In this odd but enjoyable thriller (aka The Beasts’ Carnival) from Spanish hyphenate Paul Naschy, he plays Bruno Rivera, who’s hired by an organization affiliated with his Asian girlfriend (Eiko Nagashima) to snag some diamonds. Syke! He double-crosses them and takes the jewels for himself, but the ruse is not without bloodshed.

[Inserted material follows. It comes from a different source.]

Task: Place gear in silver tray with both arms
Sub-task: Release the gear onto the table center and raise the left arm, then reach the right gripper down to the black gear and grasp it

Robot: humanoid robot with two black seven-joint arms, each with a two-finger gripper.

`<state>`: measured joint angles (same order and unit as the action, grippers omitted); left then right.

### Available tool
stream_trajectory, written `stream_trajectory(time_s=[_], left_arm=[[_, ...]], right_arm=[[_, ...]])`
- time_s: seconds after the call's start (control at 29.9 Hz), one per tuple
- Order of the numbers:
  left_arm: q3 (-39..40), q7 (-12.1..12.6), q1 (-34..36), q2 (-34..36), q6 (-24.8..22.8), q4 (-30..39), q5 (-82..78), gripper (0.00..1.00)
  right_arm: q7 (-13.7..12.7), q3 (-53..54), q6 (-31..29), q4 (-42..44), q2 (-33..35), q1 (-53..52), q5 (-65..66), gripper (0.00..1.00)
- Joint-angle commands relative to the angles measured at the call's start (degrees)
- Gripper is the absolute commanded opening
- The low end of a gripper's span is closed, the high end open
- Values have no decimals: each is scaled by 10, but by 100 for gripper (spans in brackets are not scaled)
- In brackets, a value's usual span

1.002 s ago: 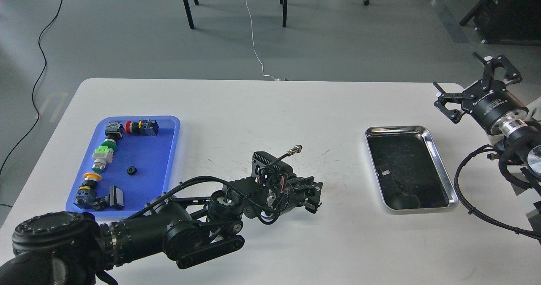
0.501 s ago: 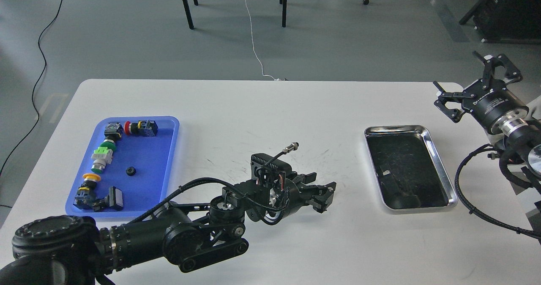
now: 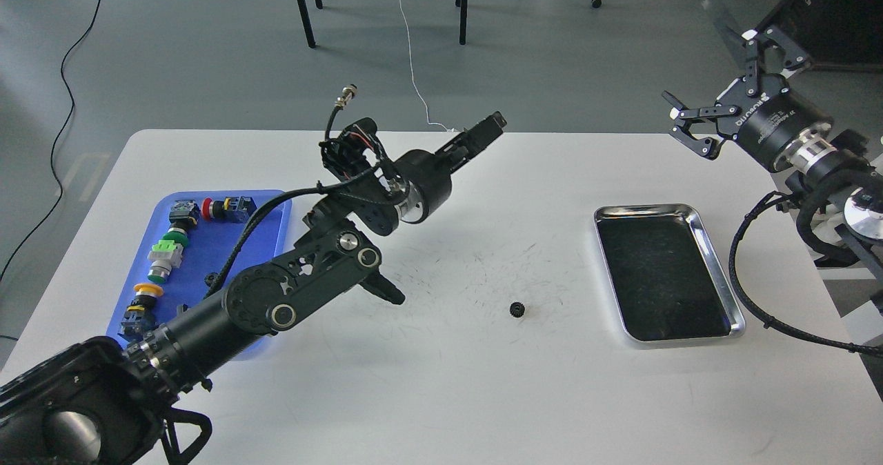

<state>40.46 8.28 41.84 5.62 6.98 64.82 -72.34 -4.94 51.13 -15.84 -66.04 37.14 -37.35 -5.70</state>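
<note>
A small black gear lies on the white table, left of the silver tray, a short gap away. The tray's dark bottom holds nothing. My left arm is raised over the table's middle. My left gripper points up and to the right near the far edge, well above and behind the gear; it is seen side-on, so its fingers cannot be told apart. My right gripper is open and empty, in the air beyond the tray's far right corner.
A blue plastic tray with several push-button switches stands at the left, partly covered by my left arm. The table's far edge runs behind my left gripper. Chair legs and cables are on the floor beyond.
My left arm has lifted off the table and swung up and back, leaving the gear lying where the gripper was. My right gripper has risen and moved back and left.
</note>
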Motion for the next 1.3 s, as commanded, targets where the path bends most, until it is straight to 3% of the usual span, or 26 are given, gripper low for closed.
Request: stream_trajectory(time_s=[0.0, 0.17, 0.33, 0.43, 0.53, 0.6, 0.9, 1.27], left_arm=[[58, -2, -2, 71, 6, 7, 124, 98], [145, -12, -21, 142, 2, 4, 287, 98], [204, -54, -72, 179, 2, 4, 391, 98], [253, -48, -110, 181, -16, 5, 402, 98], [278, -32, -140, 179, -67, 6, 436, 98], [280, -35, -148, 177, -70, 6, 437, 98], [272, -45, -152, 178, -70, 7, 421, 98], [277, -46, -152, 178, -65, 31, 421, 98]], right_arm=[[-8, -68, 2, -34, 30, -48, 32, 99], [-15, -234, 2, -95, 53, -168, 189, 99], [-15, -420, -2, -182, 51, -275, 327, 99], [-15, -512, -2, -205, 50, -315, 394, 99], [-17, -565, -3, -206, 43, -339, 449, 99], [-25, -597, -8, -210, 35, -360, 472, 99], [-80, -757, -50, -200, -74, -490, 479, 99], [-92, -812, -85, -64, -218, -465, 401, 98]])
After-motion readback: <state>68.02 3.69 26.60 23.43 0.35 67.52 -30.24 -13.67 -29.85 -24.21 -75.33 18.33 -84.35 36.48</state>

Injured, Bruno awakes in the sprawling countryside chalet of Don Simón (Lautaro Murúa), whose two hot daughters (Silvia Aguilar and Azucena Hernández) climb Mount Naschy — but at least at separate times, mind you. While the chalet affords Bruno some safety (and much sexy time), the criminals still come calling for their bling, despite rumors that the place is haunted.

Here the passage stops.